CRT is merely an attempt to view racism honestly and critically instead of through a White-centric lens. If that makes White Conservative Christian heterosexuals uncomfortable, that says far more about them than it ever could about the people teaching material based on CRT.
Conservatives are reluctant to honestly consider the role of their forebears in the slave trade and the repression of Blacks throughout early American history. They’re afraid that might reflect poorly on them. It has nothing to do with CRT or any alleged attempts to rewrite history and/or persuade White people to feel guilty for their advantages.
What it should be doing is prompting White people to look for ways to help dismantle systemic racism, something all of us- myself included- have benefited from. In an ideal world, the color of one’s skin or country of origin wouldn’t matter, but we all know we don’t live in a perfect world.
Saturday's anti-DEI measure is similar to a plan backed by Florida Gov. Ron DeSantis and being considered by the legislature there to block state colleges from having programs on diversity, equity and inclusion and critical race theory. GOP-controlled statehouses in Iowa, Missouri, Texas and elsewhere are also scrutinizing higher education diversity initiatives.
Diversity, equity, and inclusion initiatives aren’t the enemy. DEI curricula aren’t meant to exclude, denigrate, or embarrass White people. Instead, they’re meant to find ways to help minority students find their way in a system not constructed with their benefit or future in mind.
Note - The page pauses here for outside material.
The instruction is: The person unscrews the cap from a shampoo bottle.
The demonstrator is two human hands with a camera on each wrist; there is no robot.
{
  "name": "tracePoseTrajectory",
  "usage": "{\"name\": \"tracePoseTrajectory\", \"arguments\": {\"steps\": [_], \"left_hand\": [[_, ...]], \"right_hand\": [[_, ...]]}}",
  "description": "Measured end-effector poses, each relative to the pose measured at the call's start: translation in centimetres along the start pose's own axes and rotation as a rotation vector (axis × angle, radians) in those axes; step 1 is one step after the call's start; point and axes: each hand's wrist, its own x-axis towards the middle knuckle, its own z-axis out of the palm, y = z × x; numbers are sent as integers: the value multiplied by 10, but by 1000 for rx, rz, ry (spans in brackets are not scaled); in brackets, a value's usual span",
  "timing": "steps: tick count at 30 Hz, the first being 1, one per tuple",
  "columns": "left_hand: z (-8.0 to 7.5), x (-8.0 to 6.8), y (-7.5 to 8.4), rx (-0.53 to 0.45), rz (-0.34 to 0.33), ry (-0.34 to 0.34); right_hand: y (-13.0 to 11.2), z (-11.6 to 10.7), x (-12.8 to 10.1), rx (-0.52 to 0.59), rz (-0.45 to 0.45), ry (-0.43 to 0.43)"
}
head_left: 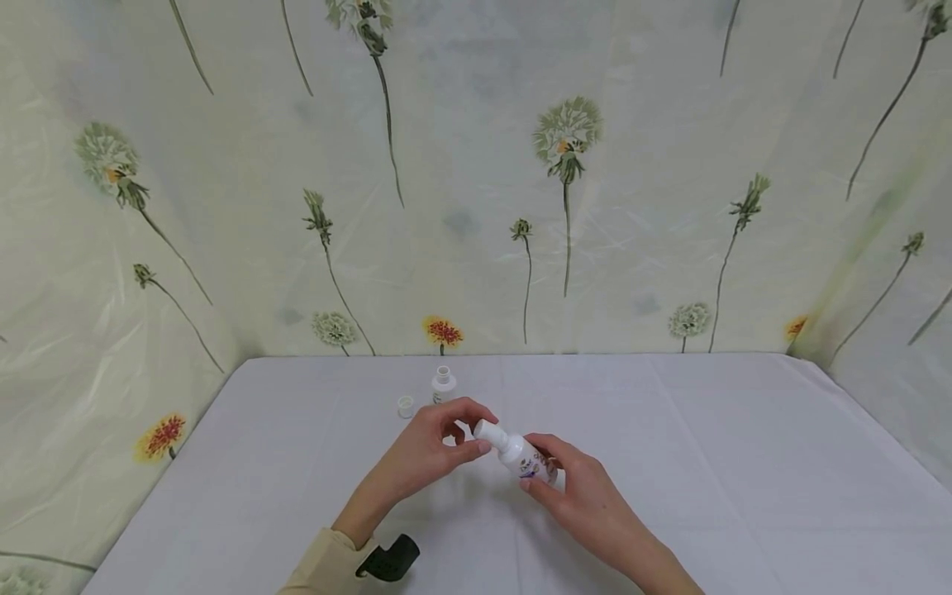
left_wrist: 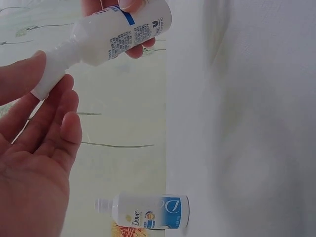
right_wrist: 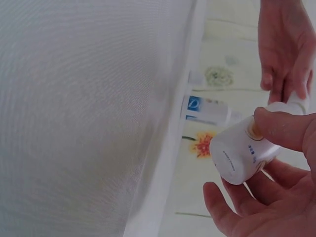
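Note:
A small white bottle (head_left: 515, 454) with printed labels is held tilted above the table, its white cap (head_left: 487, 430) pointing up and to the left. My right hand (head_left: 591, 496) grips the bottle's body between thumb and fingers. At the other end my left hand (head_left: 424, 454) pinches the cap, thumb on one side and fingertips on the other, as the left wrist view shows. Behind the left hand stands a second white bottle (head_left: 444, 383), upright with a bare neck; its blue Dove label shows in the left wrist view. A loose white cap (head_left: 405, 406) lies left of it.
A white cloth covers the table (head_left: 669, 471). At its far edge rises a backdrop sheet (head_left: 476, 165) printed with dandelions, which also closes off the left and right sides. On the left forearm is a black band (head_left: 390, 559) by a beige sleeve (head_left: 323, 568).

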Motion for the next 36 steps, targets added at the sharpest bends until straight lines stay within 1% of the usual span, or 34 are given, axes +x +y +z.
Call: {"name": "tracePoseTrajectory", "arguments": {"steps": [3, 8, 16, 20, 25, 28, 33, 36], "left_hand": [[-2, -1, 1, 3, -11, 9], [-3, -1, 0, 23, -16, 26], [-5, 0, -2, 8, 35, 36], [-6, 0, -2, -8, 63, 40], [-7, -1, -2, -4, 90, 31], [-8, -1, -3, 21, 72, 28], [-7, 0, -5, 74, -7, 43], [-6, 0, -6, 86, -32, 53]], "right_hand": [[1, -1, 0, -9, -10, 5], [2, 0, 1, -8, 6, 10], [1, -1, 1, -2, 34, 30], [1, 0, 1, 17, 42, 30], [2, 0, 0, 43, 42, 27], [3, -1, 0, 40, 35, 38], [4, -2, 0, 34, 28, 46], [3, -3, 2, 27, 25, 39]]}}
It’s White Conservative Christian heterosexuals that are the fragile ones. People like the ones in the Louisiana GOP who want to prevent state-funded schools from teaching the study of racism are afraid of the truth. They want children to learn that White people were benevolent and enlightened leaders who wanted nothing but the best for all Mankind. What will happen when they graduate and go to graduate school in a blue state and begin to learn they’ve been lied to for years?
The truth won’t kill students because it can’t be changed. But we can’t hope for a better present and future if we don’t understand where we’ve come from. If red states expect teachers to blow sunshine up their students’ asses all the way through college, they’ll be doing them a grave disservice. Ultimately, they’ll be doing ALL of us a grave disservice.
Propaganda is not education. Propaganda will NEVER be education.
Not one person in 1,000 who throws around the term "Critical Race Theory" even has the first clue about what it is or means. The level of ignorance is even worse, I suspect, than it is with those who bandy about "socialism" as a pejorative.
Absolutely no one at the primary or secondary school levels, and almost no one at the college/university level has even been exposed to actual CRT. Until the recent noise, it was a specialized, statistically dense subject taught exclusively at law schools. And most of THOSE folks (students and professors at law schools) never encountered the subject, either.